Peter Boone and Simon Johnson rip into our Government’s economic policy.
[…] The remarkable success of this tax haven [Ireland] means that roughly 20 percent of Irish gross domestic product (G.D.P.) is actually “profit transfers” that raise little tax for Ireland and are owned by foreign companies. Since most of these profits are subject to the tax code, they are accounted for in Ireland where they are lightly taxed; they should not be counted as part of Ireland’s potential tax base. A more robust cross-country comparison would be to examine Ireland’s financial condition ignoring these transfers. This is easy to do: a nation’s gross national product excludes the profits of foreign residents. For most nations, gross national product and G.D.P. are near-identical, but in Ireland they are not.
When we adjust Ireland’s figures accordingly, the situation is dire. The budget deficit was about 17.9 percent of G.N.P. in 2009, and based on European Commission projections (and assuming the G.N.P.-G.D.P. gap remains the same) it will be roughly 14.6 percent in 2010 and 15.1 percent in 2011, while the debt-to-G.N.P. ratio at the end of this year is expected – by our calculation – to be 97 percent, and 109 percent at the end of 2011. These numbers make Ireland look similarly troubled to Greece, with a much higher budget deficit but lower levels of public debt.

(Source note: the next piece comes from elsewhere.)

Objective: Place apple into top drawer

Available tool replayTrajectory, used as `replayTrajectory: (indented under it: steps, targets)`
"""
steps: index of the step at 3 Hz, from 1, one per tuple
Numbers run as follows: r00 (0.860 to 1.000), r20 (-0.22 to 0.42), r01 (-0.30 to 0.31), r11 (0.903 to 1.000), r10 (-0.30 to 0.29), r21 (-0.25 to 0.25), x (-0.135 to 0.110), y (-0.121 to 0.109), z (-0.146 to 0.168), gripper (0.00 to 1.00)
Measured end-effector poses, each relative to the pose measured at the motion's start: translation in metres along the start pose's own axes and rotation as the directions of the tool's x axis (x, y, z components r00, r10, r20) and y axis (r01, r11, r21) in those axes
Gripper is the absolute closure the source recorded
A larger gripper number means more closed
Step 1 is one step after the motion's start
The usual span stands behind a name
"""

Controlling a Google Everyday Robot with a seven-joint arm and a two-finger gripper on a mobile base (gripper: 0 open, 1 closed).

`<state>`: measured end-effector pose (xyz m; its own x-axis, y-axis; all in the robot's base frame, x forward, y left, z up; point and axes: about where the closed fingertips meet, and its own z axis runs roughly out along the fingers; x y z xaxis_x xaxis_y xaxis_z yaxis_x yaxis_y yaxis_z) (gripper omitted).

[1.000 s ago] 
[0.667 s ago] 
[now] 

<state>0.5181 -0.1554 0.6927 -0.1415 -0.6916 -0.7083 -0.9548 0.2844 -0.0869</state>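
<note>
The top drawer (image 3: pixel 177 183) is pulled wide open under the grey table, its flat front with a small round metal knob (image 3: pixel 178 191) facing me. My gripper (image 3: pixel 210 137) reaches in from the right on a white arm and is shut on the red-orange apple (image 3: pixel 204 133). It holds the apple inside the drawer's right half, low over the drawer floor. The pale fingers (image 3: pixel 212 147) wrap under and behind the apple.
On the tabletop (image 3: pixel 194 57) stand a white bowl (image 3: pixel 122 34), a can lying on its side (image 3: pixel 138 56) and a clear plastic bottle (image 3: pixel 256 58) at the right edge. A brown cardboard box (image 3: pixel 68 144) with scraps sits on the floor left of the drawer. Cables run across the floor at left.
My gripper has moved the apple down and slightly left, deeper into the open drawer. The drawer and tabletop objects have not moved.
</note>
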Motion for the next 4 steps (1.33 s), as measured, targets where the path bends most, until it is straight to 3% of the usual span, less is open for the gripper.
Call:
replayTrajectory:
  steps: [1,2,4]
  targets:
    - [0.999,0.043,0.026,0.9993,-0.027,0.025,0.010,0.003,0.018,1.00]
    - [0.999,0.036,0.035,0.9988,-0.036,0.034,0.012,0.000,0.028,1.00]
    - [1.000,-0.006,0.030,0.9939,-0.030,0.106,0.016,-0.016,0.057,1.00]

Ireland’s politicians, rather than facing up to their problems, are making things ever worse. Simply put, the Irish miracle was a mirage driven by clever use of tax-haven rules and a huge credit boom that permitted real estate prices and construction to grow quickly before now declining ever more rapidly. The biggest banks grew to have assets twice the size of official G.D.P. when they essentially failed in 2008. The government has now made a fateful choice: rather than make creditors pay some part of the losses, it is taking the bank debt onto the national balance sheet, effectively ballooning its already large sovereign debt. Irish taxpayers are set to be left with the risk of very large payments to make on someone else’s real estate deals gone bad.
There’s a lot more in the post itself. For the few non-econowonks out there these days; Boone is chairman of Effective Intervention, an economics charity, and a research associate at the London School of Economics’ Center for Economic Performance. Johnson is former chief economist at the International Monetary Fund.
Thanks Bertie. Thanks Charlie. Thanks Brian.
The piece, of course, constrasts greatly with Gillian Tett’s piece in the Financial Times last week.
[…] Hence the fact that it was Portugal and Spain, not Ireland, hogging the headlines last week.
Why? Part of the explanation lies in Ireland’s underlying economic situation, which is not as bad as that of Greece or Portugal. Net debt to GDP, for example, in Ireland is projected to be about 50 per cent next year, half the level of Greece. But numbers alone do not tell the whole tale. There are two other, less tangible factors that appear to have played a role in the Irish story – and which are also influencing the way international investors look at government bond risk.
One of these is the issue of political infrastructure or, more specifically, whether a country has the decision-making machinery in place to cut debt. The second is a question that financiers rarely worried about before: namely, social cohesion, and whether a government is able to impose tough choices on a society without sparking political instability, social turmoil or worse.
Make of each what you will.
I think both articles make good points, but I would have more time for the second. The first seems to have started with its conclusion – Ireland’s a broken tax-haven that essentially needs to be dismantled – and then tried to gather any facts that support the conclusion, while throwing others away.
No mention is made, for example, of the extra million jobs the Irish “mirage” made, the vast majority of which are still there, or the fact that Ireland consistently attracts among the highest number of FDI jobs (not profits from elsewhere) per capita in the world, etc etc.
I see plenty wrong with what’s going on in the Irish economy, but that doesn’t mean we should do a Chicken Licken, leave the euro, default on all debt, abolish our industrial and competitiveness policy and start from scratch. Now THAT would be a recipe for disaster.